This proposal would place a renewed emphasis on experimentation, rigorous analysis, and the use of hard evidence in policymaking.
Both policymakers and researchers have an interest in understanding the impact of government programs. More data is critical to answering important questions: Do these programs work? Are there unintended consequences? With today’s more sophisticated computing technology, data-collection and -storage capabilities, researchers could link data on anonymous individuals across multiple data sources. Unfortunately, these data sources are usually off limits to policymakers or researchers.
- Greater Accountability: This proposal would create a commission of leading economists, statisticians, program administrators, and privacy experts to advise Congress on:
- Whether and how to create a Clearinghouse for Program and Survey Data. The clearinghouse, if established, would facilitate the merging of data on government programs with other administrative data so researchers could link anonymous participants across programs (such as unemployment-insurance records) and to respondents in surveys and thereby provide a more complete picture of program take-up, duration, benefits received, program impact, and other key pieces of information. In addition to programmatic data at the federal level, the commission would also consider the inclusion of state, local, and even educational datasets, such as the National Student Clearinghouse.
- How to ensure that this data matching would not compromise the privacy rights of program participants or survey respondents.
- How to fund the Clearinghouse without adding to the federal budget deficit (such as through user fees for participating academic and other research institutions).
- How to bolster the study of economic mobility by considering ways to improve and expand access to longitudinal data. This could include improvements in linking parents and children within datasets to facilitate intergenerational studies as well as linking datasets (such as the Panel Study of Income Dynamics and National Longitudinal Survey of Youth) to outside administrative sources.

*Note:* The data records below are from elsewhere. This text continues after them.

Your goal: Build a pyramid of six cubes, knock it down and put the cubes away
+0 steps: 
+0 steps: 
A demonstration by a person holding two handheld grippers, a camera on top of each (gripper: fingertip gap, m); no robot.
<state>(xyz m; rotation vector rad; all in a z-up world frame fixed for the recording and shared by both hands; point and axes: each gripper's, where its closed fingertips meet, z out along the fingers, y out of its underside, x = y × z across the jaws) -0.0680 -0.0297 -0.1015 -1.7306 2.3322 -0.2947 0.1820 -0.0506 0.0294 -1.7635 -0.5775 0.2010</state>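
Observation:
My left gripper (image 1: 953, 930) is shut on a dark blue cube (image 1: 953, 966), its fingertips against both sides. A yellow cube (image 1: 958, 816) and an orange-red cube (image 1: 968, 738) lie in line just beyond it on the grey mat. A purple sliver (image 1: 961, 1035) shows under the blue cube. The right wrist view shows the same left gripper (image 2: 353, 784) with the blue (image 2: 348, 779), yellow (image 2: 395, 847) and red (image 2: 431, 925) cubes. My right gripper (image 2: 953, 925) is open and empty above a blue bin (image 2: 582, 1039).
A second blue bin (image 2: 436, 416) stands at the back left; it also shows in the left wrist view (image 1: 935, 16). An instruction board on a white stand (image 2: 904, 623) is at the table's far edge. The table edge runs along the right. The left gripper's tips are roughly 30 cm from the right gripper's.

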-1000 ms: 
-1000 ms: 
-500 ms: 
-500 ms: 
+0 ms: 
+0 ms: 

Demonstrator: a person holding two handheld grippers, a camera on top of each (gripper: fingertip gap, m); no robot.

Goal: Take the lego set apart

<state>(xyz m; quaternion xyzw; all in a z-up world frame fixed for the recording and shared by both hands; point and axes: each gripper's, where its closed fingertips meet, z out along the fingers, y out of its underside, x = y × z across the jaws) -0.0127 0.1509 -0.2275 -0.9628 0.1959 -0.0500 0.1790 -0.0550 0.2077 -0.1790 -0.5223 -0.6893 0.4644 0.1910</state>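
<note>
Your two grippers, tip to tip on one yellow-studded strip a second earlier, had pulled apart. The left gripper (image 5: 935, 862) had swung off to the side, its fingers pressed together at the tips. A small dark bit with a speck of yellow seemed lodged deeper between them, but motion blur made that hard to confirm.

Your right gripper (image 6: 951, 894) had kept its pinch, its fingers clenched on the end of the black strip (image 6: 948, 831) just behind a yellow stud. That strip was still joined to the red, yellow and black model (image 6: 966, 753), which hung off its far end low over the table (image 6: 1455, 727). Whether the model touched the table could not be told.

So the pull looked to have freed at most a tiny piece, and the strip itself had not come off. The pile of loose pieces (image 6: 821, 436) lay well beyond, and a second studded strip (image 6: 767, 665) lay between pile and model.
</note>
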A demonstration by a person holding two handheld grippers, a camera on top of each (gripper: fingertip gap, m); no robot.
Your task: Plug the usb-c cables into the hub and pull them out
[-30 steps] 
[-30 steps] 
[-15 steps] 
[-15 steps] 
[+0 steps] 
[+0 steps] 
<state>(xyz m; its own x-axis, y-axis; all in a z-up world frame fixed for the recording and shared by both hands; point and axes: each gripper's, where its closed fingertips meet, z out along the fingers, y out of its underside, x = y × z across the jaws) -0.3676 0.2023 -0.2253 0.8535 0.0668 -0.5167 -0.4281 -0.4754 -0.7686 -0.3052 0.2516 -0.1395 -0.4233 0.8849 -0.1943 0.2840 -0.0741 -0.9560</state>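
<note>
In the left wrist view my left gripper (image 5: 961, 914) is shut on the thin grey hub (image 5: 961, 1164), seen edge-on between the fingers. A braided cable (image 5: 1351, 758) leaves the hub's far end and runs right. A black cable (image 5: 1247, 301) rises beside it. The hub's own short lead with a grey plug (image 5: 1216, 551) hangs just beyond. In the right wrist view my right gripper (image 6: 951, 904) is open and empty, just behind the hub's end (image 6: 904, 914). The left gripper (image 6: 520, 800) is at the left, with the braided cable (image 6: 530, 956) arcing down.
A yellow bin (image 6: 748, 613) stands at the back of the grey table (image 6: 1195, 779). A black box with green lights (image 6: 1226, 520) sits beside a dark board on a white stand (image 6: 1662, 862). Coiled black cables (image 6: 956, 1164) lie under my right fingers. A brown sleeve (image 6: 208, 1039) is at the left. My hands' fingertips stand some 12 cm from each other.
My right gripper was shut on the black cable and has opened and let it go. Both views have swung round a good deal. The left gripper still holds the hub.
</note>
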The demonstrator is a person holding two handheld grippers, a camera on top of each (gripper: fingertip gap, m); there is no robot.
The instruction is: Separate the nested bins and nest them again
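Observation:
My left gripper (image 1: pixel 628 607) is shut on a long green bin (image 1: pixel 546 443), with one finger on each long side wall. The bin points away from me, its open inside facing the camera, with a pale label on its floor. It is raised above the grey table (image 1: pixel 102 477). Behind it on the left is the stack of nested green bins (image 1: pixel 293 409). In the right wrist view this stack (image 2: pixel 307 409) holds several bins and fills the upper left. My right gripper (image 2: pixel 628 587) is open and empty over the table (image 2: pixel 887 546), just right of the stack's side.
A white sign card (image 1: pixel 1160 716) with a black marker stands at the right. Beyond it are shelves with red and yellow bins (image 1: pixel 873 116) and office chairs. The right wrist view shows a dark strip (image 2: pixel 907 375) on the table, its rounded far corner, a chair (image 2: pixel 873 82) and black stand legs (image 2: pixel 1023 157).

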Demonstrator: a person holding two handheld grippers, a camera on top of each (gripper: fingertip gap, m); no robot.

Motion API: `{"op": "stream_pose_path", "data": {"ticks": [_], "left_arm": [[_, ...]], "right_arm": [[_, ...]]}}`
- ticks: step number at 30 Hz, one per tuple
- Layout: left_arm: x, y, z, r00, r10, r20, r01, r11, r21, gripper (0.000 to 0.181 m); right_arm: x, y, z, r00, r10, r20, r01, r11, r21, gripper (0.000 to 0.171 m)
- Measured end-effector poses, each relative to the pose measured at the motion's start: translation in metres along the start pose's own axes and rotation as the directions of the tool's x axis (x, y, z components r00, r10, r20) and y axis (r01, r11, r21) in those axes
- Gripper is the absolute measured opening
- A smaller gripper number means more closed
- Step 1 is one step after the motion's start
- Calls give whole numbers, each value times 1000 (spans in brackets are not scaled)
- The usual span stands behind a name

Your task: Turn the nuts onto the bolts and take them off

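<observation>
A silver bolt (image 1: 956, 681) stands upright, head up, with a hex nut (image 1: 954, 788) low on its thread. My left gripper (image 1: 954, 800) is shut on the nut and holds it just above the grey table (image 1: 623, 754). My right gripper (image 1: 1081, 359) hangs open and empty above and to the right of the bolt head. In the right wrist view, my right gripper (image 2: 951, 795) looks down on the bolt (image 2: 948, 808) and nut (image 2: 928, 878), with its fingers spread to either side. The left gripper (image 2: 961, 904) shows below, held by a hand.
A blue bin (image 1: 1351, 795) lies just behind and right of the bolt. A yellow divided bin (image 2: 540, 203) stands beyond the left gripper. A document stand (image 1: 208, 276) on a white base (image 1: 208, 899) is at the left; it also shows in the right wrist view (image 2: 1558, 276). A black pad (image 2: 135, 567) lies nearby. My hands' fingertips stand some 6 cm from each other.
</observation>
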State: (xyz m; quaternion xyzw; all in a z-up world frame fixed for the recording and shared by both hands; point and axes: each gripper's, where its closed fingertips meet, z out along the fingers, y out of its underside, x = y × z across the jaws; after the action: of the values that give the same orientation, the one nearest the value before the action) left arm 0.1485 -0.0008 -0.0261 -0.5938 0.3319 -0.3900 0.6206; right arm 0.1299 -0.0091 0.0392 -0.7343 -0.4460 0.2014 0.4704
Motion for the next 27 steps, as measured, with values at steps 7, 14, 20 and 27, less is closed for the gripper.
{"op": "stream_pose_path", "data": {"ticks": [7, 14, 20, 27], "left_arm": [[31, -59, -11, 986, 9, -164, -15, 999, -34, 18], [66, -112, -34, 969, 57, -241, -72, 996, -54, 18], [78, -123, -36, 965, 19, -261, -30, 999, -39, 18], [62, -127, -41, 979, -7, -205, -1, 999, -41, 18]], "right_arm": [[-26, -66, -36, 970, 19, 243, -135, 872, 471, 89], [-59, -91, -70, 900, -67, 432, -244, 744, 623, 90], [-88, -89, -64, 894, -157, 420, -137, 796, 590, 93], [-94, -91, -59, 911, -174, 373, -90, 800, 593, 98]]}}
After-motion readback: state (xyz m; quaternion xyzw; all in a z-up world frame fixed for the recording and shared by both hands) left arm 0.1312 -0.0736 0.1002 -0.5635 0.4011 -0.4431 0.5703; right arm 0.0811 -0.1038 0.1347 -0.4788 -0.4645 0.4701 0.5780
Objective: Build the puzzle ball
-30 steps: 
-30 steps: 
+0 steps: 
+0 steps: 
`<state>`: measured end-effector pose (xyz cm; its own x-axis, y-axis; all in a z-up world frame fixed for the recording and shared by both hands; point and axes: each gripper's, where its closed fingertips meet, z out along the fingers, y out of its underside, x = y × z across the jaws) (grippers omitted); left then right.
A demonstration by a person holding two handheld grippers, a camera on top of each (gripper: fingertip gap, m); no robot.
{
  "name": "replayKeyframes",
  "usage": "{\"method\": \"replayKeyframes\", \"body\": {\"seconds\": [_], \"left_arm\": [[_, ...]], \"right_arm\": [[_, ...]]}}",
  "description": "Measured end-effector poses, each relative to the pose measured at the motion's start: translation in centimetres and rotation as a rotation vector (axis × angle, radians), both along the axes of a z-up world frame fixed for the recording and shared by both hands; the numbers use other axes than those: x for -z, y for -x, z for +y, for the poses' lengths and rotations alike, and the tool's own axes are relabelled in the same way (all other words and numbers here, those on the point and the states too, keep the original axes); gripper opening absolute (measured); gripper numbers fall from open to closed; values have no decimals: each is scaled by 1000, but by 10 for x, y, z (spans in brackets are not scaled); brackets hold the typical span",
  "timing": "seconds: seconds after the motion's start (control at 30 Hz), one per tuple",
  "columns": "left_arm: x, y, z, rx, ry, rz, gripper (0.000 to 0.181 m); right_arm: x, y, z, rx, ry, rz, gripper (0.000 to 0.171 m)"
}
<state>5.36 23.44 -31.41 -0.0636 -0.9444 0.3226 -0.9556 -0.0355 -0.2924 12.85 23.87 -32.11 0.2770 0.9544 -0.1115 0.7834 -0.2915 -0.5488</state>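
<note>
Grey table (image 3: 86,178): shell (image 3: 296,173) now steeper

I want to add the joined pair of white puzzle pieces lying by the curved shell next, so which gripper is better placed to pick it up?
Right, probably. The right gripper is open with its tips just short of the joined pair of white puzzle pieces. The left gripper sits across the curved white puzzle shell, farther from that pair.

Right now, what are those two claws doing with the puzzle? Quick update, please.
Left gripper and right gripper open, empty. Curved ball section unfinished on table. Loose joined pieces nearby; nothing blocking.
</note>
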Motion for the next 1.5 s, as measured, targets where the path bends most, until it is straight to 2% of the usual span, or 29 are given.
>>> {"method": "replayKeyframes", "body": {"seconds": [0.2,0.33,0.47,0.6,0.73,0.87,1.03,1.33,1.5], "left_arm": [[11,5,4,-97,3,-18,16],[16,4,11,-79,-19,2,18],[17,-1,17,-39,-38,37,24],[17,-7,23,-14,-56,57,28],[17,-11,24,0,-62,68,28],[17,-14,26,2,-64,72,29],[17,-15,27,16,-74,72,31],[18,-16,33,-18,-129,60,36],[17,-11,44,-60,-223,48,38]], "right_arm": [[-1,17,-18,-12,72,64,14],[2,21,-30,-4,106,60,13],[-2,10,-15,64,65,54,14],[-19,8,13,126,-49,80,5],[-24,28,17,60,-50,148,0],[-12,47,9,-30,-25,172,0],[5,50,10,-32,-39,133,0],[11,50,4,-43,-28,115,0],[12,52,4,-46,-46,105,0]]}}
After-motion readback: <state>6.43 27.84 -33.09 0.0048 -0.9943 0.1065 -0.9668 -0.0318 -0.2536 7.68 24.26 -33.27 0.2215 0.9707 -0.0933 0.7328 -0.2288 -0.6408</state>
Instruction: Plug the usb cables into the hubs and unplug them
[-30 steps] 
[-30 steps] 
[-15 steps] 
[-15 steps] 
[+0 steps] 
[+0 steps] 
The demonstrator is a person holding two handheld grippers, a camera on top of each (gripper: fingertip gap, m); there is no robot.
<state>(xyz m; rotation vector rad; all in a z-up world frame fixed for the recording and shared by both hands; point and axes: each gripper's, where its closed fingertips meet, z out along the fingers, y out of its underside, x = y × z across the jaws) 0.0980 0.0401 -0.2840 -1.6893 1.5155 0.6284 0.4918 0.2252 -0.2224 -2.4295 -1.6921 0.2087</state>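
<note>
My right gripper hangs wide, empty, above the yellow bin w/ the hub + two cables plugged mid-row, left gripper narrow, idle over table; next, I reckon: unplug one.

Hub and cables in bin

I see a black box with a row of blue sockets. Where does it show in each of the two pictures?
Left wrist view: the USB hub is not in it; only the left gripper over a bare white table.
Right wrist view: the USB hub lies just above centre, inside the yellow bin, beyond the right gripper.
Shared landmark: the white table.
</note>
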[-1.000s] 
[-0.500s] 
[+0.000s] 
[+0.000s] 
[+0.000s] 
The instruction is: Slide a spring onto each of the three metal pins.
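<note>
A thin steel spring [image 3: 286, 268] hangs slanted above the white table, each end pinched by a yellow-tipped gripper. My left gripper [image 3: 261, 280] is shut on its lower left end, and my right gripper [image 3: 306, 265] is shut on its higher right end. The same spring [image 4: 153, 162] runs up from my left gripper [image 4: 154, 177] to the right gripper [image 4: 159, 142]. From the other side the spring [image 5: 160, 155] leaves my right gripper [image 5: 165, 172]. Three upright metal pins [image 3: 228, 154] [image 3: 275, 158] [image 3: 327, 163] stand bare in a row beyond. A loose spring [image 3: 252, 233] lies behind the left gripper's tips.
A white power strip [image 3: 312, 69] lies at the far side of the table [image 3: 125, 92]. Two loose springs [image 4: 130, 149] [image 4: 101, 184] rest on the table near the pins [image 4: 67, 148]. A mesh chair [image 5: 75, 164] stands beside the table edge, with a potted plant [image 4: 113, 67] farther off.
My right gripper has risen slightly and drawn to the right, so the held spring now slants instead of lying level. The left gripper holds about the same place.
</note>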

- How best to incorporate outcomes measurement and institutionalize randomized controlled trials into program design.
Poverty is a very complex problem, and Washington doesn’t have all the answers. This paper is not meant to serve as the final word, but to start a conversation all across the country. Anyone with questions or comments about this proposal can contact the committee at ExpandingOpportunity@mail.house.gov.
By opening up the debate, we hope to help the best ideas prevail and to empower our communities to expand opportunity in America.